I'd agree with that, except I would bump them each up to 1MB, especially if you use documents heavily. Also, once your caches start to get about 60% full, you should start thinking about increasing their size as they can roll over quickly.
Hi,
your graphs are not very helpful. To see if you have a bottleneck you need to run "vmstat 1" on your server and look for peaks - "vmstat 60" does not provide enough details to see why one request did take long. Also the memory usage does not show how often a GC does occur. You should start Openfire with more parameters like
-XX:+PrintGCTimeStamps
-XX:+PrintGCDetails
-Xloggc:/tmp/gc.log
and monitor also the /tmp/gc.log file. It could help to use another garbage collector, but one should look at this file before trying this.
LG
@Austen: Thanks for the info. If the cache uses a weak hashmap then one does not really need to care about memory. The JVM will purge the cache when needed - of course that's not a very good solution but better than an OutOfMemory error.
Austen,
Just saw this in the 2.5.9 documentation:
Do you think this may be part of our performance issues?
Bret,
It certainly won't hurt. On the long running ViewCommunitiesAction, I did see it engaged in various counting operations for subcommunities (doc counts, blog post counts, etc.), but that section of code specifically did not surface in the thread dumps I examined. As far as the cache effectiveness is concerned, have you tried running a load test against your staging instance? I'm guessing you have fairly low effectiveness because you have fairly low usage at the moment? Do you expect that to change in production or will the use be fairly limited? If the use is limited and you want to prevent the initial hit to the DB, increasing the lifespan for your caches makes sense. However, if not, your caches could fill up at a much quicker rate since objects won't be expiring from them as quickly. Just something to be aware of. Have you run any tests since increasing the sizes of the ineffective document ID and version caches? Also, how is your community tree structured? Is it relatively flat or is it fairly deep? Do you use a lot of negative permissions?
Thanks,
Austen
austen.rustrum wrote:
Bret,
It certainly won't hurt. On the long running ViewCommunitiesAction, I did see it engaged in various counting operations for subcommunities (doc counts, blog post counts, etc.), but that section of code specifically did not surface in the thread dumps I examined. As far as the cache effectiveness is concerned, have you tried running a load test against your staging instance? I'm guessing you have fairly low effectiveness because you have fairly low usage at the moment? Do you expect that to change in production or will the use be fairly limited? If the use is limited and you want to prevent the initial hit to the DB, increasing the lifespan for your caches makes sense. However, if not, your caches could fill up at a much quicker rate since objects won't be expiring from them as quickly. Just something to be aware of. Have you run any tests since increasing the sizes of the ineffective document ID and version caches? Also, how is your community tree structured? Is it relatively flat or is it fairly deep? Do you use a lot of negative permissions?
Thanks,
Austen
Hi Bret,
I'd still like to know whether you encounter the same performance problems when you use the HTTP connector of JBoss.
LG
@Austen: As there are no locks in the thread dumps, no long-running SQL's I wonder whether it helps to change the JVM and the application server ...
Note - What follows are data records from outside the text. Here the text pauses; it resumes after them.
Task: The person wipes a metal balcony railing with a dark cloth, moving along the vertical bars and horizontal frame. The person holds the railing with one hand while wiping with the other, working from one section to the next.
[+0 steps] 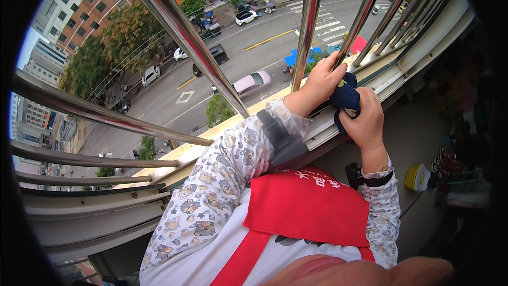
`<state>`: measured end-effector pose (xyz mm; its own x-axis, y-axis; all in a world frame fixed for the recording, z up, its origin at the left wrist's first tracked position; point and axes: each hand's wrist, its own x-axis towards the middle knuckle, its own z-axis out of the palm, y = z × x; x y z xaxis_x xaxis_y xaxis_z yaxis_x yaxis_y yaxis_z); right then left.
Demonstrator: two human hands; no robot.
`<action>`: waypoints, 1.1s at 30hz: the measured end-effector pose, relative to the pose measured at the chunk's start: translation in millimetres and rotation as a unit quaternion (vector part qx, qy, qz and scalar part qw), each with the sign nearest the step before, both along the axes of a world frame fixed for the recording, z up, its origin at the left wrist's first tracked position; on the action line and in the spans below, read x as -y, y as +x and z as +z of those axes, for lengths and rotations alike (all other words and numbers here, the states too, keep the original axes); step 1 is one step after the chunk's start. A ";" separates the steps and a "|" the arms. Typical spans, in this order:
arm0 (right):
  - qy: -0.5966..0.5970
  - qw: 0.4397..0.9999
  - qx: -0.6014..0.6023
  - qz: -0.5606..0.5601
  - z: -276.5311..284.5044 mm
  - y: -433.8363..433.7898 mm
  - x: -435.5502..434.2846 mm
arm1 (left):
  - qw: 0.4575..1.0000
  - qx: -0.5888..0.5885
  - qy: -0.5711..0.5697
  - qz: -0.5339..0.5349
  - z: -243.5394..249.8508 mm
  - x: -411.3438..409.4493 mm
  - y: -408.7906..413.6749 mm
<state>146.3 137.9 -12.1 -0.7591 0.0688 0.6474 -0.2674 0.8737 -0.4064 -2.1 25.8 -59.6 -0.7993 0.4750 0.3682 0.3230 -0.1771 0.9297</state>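
Note:
My left hand (317,81) reaches over the window sill, its fingers and thumb around the lower end of a steel bar (359,18). The thumb lies against a bunched dark blue cloth (344,97). On the inner side of the frame, my right hand (367,117) grips this cloth, fingers on top and thumb underneath. Part of the cloth hangs down over the window track (323,129). The left fingertips are partly hidden behind the bar.
More steel bars (190,43) line the window's outer edge, with a street (238,47) far below. A dark strapped device (281,139) sits on my left forearm. A red apron (305,206) covers my chest. A yellow and white container (416,177) stands lower right.

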 end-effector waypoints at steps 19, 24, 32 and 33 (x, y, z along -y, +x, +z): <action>-0.023 0.998 0.057 -0.026 -1.2 -4.4 -6.4 | 0.998 0.040 0.006 -0.058 1.5 4.6 -7.5; -0.058 0.982 0.035 -0.174 -5.8 -31.2 -68.8 | 0.996 0.057 -0.062 -0.020 4.7 2.3 0.8; 0.014 0.998 0.059 -0.018 4.1 -2.5 -8.6 | 0.997 0.065 -0.003 -0.029 1.5 -1.8 -2.0; 0.012 0.998 0.060 -0.006 3.5 0.2 -2.6 | 0.998 0.060 0.008 -0.026 0.3 -2.2 -3.6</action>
<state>146.5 140.5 -8.6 -0.8303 0.0636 0.5537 -0.2083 0.8860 -0.4142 -5.7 28.0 -59.3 -0.8121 0.5123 0.2794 0.2002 -0.2051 0.9580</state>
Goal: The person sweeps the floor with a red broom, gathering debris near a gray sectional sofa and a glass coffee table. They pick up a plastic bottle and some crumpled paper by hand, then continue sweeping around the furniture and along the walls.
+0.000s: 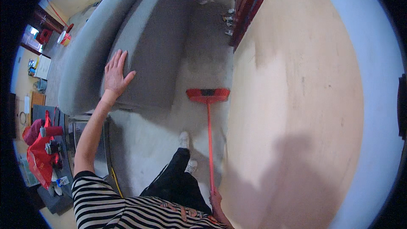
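Observation:
My left hand (117, 72) rests with fingers spread on the edge of a grey upholstered sofa (155, 44), holding nothing. Low in the view, my right hand (216, 199) is closed around the red handle of a push broom (208, 95). The broom's handle runs forward from that hand, and its red head, dark in the middle, is on the concrete floor between the sofa and the wall. Bits of crumpled litter (229, 22) lie farther ahead, beside a dark red wooden door or frame (251, 3).
A pale wall (302, 86) runs along my right. At left, a dark table (68, 152) bears a red bag (41, 156) and several small things. A yellow cable (116, 181) lies near it. Farther back are a bucket (64, 38) and a white drawer cabinet (43, 67).

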Tool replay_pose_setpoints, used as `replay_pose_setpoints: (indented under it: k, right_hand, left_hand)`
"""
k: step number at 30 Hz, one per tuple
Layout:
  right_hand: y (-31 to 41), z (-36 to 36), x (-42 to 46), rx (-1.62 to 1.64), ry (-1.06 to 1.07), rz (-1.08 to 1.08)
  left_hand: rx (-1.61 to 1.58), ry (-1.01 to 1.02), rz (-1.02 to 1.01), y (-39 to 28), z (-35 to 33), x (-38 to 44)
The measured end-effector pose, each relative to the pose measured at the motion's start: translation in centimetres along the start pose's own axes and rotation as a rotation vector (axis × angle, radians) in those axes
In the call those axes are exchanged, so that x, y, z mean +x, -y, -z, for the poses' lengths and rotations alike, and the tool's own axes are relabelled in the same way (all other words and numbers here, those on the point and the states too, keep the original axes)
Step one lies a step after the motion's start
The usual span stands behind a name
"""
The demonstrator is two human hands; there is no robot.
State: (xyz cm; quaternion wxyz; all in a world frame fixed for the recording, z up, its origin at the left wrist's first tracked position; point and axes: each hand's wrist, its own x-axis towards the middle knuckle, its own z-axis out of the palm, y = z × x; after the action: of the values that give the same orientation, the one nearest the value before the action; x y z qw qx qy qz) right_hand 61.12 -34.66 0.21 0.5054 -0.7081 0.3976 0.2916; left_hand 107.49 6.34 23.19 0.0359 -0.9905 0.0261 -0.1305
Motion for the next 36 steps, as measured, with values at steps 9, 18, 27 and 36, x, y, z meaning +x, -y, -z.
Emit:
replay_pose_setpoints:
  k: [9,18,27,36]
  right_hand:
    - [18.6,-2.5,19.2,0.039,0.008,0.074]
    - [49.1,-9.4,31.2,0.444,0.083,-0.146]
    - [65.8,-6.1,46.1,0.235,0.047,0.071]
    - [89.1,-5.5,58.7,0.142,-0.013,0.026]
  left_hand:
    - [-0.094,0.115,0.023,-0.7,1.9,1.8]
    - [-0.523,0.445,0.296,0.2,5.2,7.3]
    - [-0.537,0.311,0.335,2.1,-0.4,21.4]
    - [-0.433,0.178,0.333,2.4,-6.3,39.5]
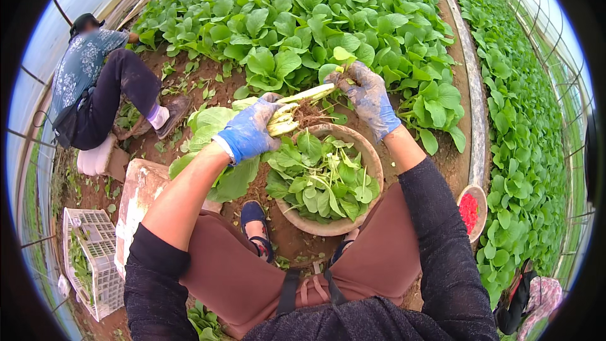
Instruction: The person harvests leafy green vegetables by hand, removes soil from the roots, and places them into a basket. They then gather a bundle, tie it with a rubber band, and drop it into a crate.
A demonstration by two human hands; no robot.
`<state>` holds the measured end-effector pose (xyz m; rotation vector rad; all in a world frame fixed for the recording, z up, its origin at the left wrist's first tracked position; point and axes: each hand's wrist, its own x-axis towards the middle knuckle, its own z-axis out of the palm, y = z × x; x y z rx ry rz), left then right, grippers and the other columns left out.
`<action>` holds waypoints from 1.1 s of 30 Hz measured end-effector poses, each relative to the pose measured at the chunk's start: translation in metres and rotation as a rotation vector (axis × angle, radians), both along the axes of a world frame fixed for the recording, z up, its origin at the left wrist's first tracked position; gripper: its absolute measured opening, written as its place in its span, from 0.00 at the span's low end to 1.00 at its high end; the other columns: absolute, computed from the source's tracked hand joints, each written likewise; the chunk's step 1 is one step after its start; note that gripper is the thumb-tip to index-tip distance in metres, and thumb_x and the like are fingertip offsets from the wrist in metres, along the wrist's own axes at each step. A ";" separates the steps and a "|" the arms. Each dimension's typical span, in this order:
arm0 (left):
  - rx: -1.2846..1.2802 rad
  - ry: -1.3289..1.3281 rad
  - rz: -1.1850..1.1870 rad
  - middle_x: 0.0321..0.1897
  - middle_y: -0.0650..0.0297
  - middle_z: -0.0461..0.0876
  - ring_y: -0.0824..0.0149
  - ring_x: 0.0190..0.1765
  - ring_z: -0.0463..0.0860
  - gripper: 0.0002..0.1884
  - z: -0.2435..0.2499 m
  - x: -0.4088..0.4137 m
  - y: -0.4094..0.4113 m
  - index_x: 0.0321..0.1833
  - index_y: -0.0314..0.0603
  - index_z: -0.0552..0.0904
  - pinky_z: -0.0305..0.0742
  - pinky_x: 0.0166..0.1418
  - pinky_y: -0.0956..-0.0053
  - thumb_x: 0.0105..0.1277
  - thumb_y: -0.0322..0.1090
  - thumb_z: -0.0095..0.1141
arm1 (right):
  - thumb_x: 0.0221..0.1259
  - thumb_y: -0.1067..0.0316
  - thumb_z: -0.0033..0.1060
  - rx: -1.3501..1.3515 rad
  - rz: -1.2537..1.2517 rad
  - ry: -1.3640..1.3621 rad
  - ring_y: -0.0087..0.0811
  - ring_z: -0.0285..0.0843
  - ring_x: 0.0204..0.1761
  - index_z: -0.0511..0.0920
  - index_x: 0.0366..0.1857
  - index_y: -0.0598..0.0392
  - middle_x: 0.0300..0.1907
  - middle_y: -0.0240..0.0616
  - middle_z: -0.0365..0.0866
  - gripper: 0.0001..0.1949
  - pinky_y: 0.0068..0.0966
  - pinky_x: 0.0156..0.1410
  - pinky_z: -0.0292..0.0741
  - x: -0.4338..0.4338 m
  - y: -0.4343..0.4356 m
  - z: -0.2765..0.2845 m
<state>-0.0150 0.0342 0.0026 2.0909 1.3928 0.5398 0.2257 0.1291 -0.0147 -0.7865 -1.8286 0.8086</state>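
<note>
My left hand (251, 128), in a soiled blue glove, grips a bunch of leafy greens (284, 121) by the pale stems. The roots point right, with dark soil about them, and the broad leaves (208, 130) hang to the left. My right hand (368, 94), gloved too and muddy, is just past the root end, its fingers pinched on a small yellowish leaf (343, 54). Below both hands, between my legs, sits a round basin (375, 156) holding loose leaves and thin stems (326, 182).
Dense greens (293, 19) grow in front. A pale strip (466, 61) divides the beds. Left are a white box (142, 184), a plastic crate (102, 265) with greens, and a crouching person (94, 80). Right, a bowl (482, 206) contains red bands or strips (468, 213); another person (530, 298) is behind.
</note>
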 end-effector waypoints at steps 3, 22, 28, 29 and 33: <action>0.006 0.018 -0.003 0.58 0.52 0.70 0.52 0.56 0.74 0.31 0.001 -0.003 -0.001 0.57 0.37 0.75 0.71 0.60 0.66 0.45 0.32 0.66 | 0.62 0.65 0.60 0.345 -0.281 -0.325 0.28 0.79 0.36 0.79 0.40 0.58 0.32 0.38 0.82 0.09 0.27 0.46 0.73 -0.001 0.001 0.000; 0.104 0.036 0.161 0.54 0.51 0.71 0.50 0.55 0.75 0.31 0.022 -0.011 -0.005 0.55 0.37 0.76 0.71 0.59 0.65 0.42 0.29 0.66 | 0.52 0.69 0.68 -0.259 0.095 -0.982 0.42 0.66 0.67 0.59 0.70 0.52 0.69 0.47 0.62 0.39 0.32 0.67 0.68 0.022 -0.011 -0.026; 0.098 0.085 0.126 0.54 0.50 0.71 0.49 0.54 0.75 0.29 0.026 -0.011 -0.003 0.54 0.37 0.77 0.72 0.58 0.64 0.43 0.30 0.65 | 0.65 0.66 0.56 -0.729 0.205 0.113 0.16 0.78 0.34 0.65 0.68 0.52 0.50 0.32 0.82 0.26 0.14 0.37 0.69 0.010 -0.005 0.013; 0.106 0.093 0.112 0.54 0.50 0.71 0.49 0.54 0.76 0.29 0.023 -0.010 -0.002 0.54 0.37 0.77 0.73 0.58 0.64 0.43 0.30 0.65 | 0.65 0.66 0.56 -0.717 0.189 0.114 0.16 0.78 0.35 0.68 0.65 0.52 0.50 0.32 0.82 0.24 0.14 0.37 0.69 0.006 -0.006 0.015; 0.157 0.189 0.113 0.54 0.51 0.71 0.50 0.53 0.76 0.29 0.025 0.000 -0.008 0.55 0.39 0.77 0.74 0.56 0.64 0.44 0.30 0.65 | 0.64 0.65 0.59 -0.591 0.098 0.143 0.18 0.78 0.34 0.82 0.48 0.53 0.36 0.30 0.85 0.11 0.17 0.37 0.71 0.000 -0.006 0.010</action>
We don't have this deployed in production, and it'd be a major step to rule that out. We'd need more indication that it's in the mod_jk/ajp sphere before going down that path.
@LG: We can see in the thread dumps that there are long running threads on the application server, and these problems need to be resolved. From my analysis, the HTTP connector does not appear to be a factor in the performance problem. Can you explain what you are seeing that is causing you to think this? Also, what makes you think that there are not long running SQL queries? As I mentioned before, it is possible that it is not a problem, but in my experience, it is difficult to make that assessment by looking at thread dumps alone, especially if they were taken several seconds apart. DB metrics are a far more reliable source of information in this regard.
Hi Austen,
grep -i mysql console.log.dump* | grep -v "MySQL Statement Cancellation Timer"shows that there are a few SQL statements executed, anyhow max. 1 per dump. So I would say there are no long-running transactions.
"From my analysis, the HTTP connector does not appear to be a factor in the performance problem."
I assume you mean the AJP connector. One thing I notice is that ~65 AJP threads are "RUNNABLE" and ~15 are "WAITING (on object monitor)" - I have no idea why. Anyhow this may be completely irrelevant if Apache is the bottleneck. So testing this with a HTTP connector (port 808x) simply makes sure that Apache/AJP is not causing trouble.
LG
Hi LG,
Here's what a connection to the DB looks like in a stack trace:
java.lang.Thread.State: RUNNABLE
at java.net.SocketInputStream.socketRead0(Native Method)
at java.net.SocketInputStream.read(SocketInputStream.java:129)
at com.mysql.jdbc.util.ReadAheadInputStream.fill(ReadAheadInputStream.java:113)
at com.mysql.jdbc.util.ReadAheadInputStream.readFromUnderlyingStreamIfNecessary(ReadAheadInputStream.java:160)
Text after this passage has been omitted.